**What the task asks:** Pull out of the data below the stretch of lines bounded by the one containing "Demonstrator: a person" and the one containing "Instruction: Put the", both bounds included, unchanged.

**Record extracts:**
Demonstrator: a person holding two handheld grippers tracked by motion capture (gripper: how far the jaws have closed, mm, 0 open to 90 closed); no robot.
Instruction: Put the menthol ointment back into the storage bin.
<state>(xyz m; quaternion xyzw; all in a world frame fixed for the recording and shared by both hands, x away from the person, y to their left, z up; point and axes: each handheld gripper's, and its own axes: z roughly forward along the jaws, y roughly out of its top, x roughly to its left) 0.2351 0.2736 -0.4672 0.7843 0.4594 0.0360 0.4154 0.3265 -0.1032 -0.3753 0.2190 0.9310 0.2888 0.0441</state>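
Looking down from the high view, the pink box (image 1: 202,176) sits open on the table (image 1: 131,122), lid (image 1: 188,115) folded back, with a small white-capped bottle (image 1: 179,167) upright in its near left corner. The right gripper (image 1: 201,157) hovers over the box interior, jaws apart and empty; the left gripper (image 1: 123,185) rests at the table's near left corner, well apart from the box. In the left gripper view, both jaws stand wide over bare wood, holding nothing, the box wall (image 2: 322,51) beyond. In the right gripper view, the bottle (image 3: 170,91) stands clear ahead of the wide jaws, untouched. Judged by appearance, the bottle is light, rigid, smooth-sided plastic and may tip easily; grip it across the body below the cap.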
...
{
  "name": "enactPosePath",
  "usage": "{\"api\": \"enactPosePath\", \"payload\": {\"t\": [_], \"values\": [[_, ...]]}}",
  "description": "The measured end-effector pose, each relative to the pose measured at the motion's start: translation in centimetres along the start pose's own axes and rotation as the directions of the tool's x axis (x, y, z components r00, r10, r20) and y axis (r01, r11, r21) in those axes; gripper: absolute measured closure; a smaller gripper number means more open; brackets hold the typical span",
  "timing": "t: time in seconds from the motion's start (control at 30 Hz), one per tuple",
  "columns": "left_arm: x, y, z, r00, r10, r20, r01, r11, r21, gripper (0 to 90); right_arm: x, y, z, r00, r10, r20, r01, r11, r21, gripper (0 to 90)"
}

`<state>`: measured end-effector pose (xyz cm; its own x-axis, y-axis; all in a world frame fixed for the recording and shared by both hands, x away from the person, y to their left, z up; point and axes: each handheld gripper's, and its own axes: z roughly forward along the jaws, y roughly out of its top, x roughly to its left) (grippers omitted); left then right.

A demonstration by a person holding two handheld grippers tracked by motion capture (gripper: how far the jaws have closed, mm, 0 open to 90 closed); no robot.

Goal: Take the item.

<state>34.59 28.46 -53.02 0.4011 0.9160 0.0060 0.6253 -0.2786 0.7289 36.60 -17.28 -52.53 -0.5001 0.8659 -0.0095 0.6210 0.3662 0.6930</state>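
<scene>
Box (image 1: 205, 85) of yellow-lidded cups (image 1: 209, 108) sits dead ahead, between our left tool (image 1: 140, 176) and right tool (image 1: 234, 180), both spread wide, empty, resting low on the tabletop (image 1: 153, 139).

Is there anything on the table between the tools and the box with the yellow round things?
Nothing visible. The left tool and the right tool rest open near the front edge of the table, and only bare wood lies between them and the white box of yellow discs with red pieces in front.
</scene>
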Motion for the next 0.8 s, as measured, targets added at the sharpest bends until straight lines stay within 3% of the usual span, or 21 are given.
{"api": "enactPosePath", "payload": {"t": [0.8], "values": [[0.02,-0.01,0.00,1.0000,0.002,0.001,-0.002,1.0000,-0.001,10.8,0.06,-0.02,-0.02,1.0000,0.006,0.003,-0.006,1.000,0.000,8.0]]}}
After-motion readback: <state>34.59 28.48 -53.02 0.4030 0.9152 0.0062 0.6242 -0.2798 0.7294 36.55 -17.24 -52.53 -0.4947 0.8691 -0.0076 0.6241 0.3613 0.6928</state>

**Answer area:**
Demonstrator: a person holding two handheld grippers tracked by motion capture (gripper: how far the jaws have closed, mm, 0 open to 90 closed); no robot.
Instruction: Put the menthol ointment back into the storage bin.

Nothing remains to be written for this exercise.